Stava andando tutto bene, avevamo preso pure i soldi. Il tipo stava là, con le banconote strette nel pugno e tremava tutto, sembrava in preda ad una crisi isterica, non le voleva mollare, la mano serrata in un pugno.
“Strunz! Lasce ‘e sorde ca si no te scass’ ‘a capa!”. I soldi.
Mi compravo un telefonino nuovo, quello che fa anche le foto, così ci mettevo quelle di Sara. Io e lei che ci abbracciamo sulla spiaggia, così levavo pure lo sfondo con la capa di Maradona che s’ era fatto vecchio. Tutto liscio. Poi quello stronzo esce fuori e dice che ci ha fregato lui, che ha chiamato la polizia, che così ci fottiamo noi e tutti i nostri bei propositi del cazzo. In un minuto sento un casino di freni e ruote che sgommano, due lampeggianti che ci puntano: è finita Sasà, scappiamo. Pigliamo il motorino e scappiamo, quelli stanno con la macchina, vedi che non ci pigliano nei vicoli. “No Gegè, io a questo pezzo di merda gli sparo, e sparo pure a chilli sfaccimma in divisa. Vincimme nuie Gegè, vincono sempre i migliori!”.
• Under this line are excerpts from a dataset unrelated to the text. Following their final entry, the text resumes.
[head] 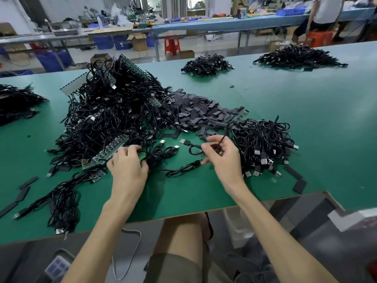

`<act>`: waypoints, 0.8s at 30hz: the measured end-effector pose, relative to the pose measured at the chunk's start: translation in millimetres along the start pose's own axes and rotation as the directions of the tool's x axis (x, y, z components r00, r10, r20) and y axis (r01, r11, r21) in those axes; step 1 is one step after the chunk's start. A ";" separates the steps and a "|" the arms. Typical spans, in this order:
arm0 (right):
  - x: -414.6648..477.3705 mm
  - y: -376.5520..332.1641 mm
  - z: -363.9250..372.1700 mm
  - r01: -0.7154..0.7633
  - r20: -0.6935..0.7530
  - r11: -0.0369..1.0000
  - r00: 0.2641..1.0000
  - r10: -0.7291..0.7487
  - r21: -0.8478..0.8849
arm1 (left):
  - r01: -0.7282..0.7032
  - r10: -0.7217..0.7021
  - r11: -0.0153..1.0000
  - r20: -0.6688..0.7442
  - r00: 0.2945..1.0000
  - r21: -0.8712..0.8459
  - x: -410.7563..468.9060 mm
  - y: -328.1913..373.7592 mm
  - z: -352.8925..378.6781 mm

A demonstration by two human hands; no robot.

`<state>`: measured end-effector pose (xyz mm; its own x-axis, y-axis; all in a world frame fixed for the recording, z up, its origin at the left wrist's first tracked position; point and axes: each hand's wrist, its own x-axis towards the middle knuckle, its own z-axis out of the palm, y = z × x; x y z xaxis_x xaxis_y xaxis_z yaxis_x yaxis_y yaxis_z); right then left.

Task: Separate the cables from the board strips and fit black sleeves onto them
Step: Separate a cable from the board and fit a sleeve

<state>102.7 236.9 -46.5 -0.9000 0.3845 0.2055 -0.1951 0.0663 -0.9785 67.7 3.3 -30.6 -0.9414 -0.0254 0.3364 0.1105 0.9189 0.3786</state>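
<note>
The left hand (127,166) lies knuckles up at the near edge of the tangle (114,115), a big heap of black cables and green board strips on the bench (204,193); its fingers curl down around a small bundle (155,157) of cable that trails out of the heap; a strip (110,152) lies just to its left, touching the hand's far side. The right hand (222,158) is raised a little above the bench, apart from the left; its thumb and fingers pinch a looped cable (193,149); the loop hangs to the hand's left and its metal plug (184,142) points toward the tangle; a thin black end rises from the fingertips. Between the two hands, nearer the person, a loose cable (183,168) lies folded on the bench, touched by neither hand. Beyond the right hand spreads a heap of flat black sleeves (200,113), reaching from the tangle across to a pile (263,144) of coiled cables just right of that hand; whether these already wear sleeves is too small to tell. A few stray sleeves lie near the bench's front edge, some at the right (299,185) and some at the far left (22,194); more cable heaps (207,65) sit well off at the back of the bench.
</note>
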 end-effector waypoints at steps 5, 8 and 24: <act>0.2 0.4 5.9 0.032 0.100 0.995 0.995 -0.023 -0.092 | -0.186 0.188 0.982 -0.116 0.975 0.029 -2.5 22.2 3.6; -1.5 -2.8 5.2 0.022 0.097 0.999 0.995 -0.018 -0.042 | -0.285 0.298 0.928 0.018 0.954 -0.241 9.7 41.0 12.6; 0.9 0.4 3.3 -0.004 0.137 0.998 0.991 -0.004 0.063 | -0.572 0.580 0.812 0.281 0.765 -0.118 67.4 113.8 80.7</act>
<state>100.5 234.3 -46.7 -0.9440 0.2546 0.2101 -0.2155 0.0065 -0.9765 -8.8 137.9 -34.4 -0.7455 0.6238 0.2348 0.6657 0.7140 0.2169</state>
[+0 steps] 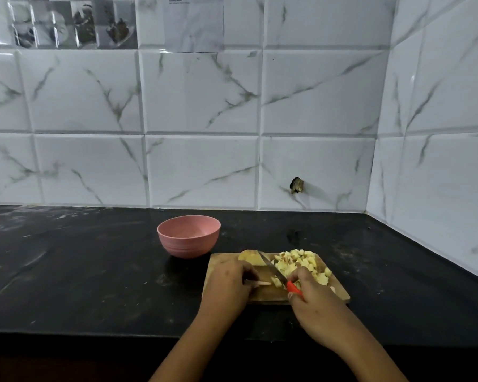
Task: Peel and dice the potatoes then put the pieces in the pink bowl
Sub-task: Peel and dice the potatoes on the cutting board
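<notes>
A wooden cutting board lies on the black counter. A heap of diced potato pieces covers its far right part. A larger peeled potato piece sits at the board's far edge. My right hand grips a knife by its red handle; the blade slants over the board. My left hand holds down thin potato strips beside the blade. The pink bowl stands behind the board's left corner, and no pieces show in the part of its inside that I see.
The black countertop runs left and right of the board, with pale smears. White marble-look tiles form the back wall and the right side wall. The counter's front edge is just below my wrists.
</notes>
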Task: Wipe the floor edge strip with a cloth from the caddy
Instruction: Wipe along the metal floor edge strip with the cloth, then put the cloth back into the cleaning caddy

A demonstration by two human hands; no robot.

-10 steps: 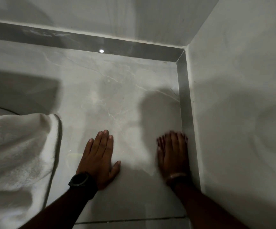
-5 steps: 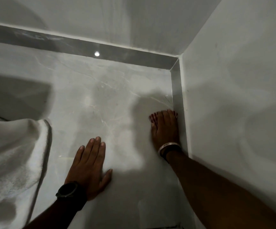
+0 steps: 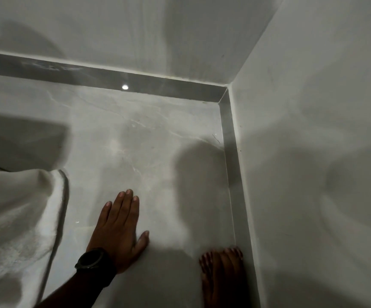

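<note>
here, in the head view, the step in hand looks like the wiping pass along the shiny grey metal floor edge strip, which runs up the right of centre to the corner and turns left across the upper frame. the right hand, at the lower right, lies flat and blurred just beside the strip; i cannot tell whether a cloth is under it, and none is clearly visible there. the left hand, with a black wristwatch, is spread wide and flat on the pale grey marbled floor tile, holding nothing, seemingly as a brace. no caddy shows. a white towelling fabric hangs at the lower left. next, i judge, the right hand must press along the strip toward the upper corner. plain white walls close the dim corner; a light reflects in the far strip.
</note>
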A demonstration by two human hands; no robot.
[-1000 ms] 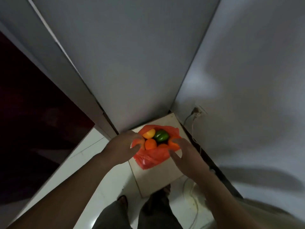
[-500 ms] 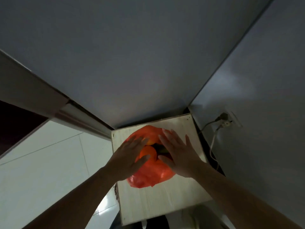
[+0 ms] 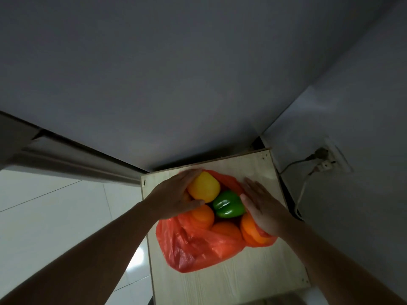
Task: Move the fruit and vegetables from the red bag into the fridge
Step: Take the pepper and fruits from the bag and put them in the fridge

E dove l’ hai presa la pistola, Sasà? Dove cazzo la tenevi, che quando ti stringevo i fianchi sul mezzo, mentre m’aggrappavo a te per non rotolare via, non l’ ho sentita?
“Sasà, nun fa strunzate, quelli so’ poliziotti, s’ impressionano, facimme na brutta fine…Sasà!”.
Sparano prima loro, Sasà. Nei film sbagliano sempre, non ti colpiscono mai, paiono comparse cieche che tentano la sorte: ma a Napoli la sorte non te la scegli, te la regala sempre qualcuno. Qua la ruota gira al contrario, la pallia si ferma sempre sul numero sbagliato. Quando esce il tuo sei fottuto. E allora spara, spara anche tu amico mio, spara al cielo e alla miseria del mondo! Tanto la pistola è finta, va a vuoto, come te, come me. E’ solo una imitazione, l’ennesima di una vita menzognera, i nostri sono colpi d’aria, leggeri, carezzevoli: siente comme soscia ‘o viento, siente…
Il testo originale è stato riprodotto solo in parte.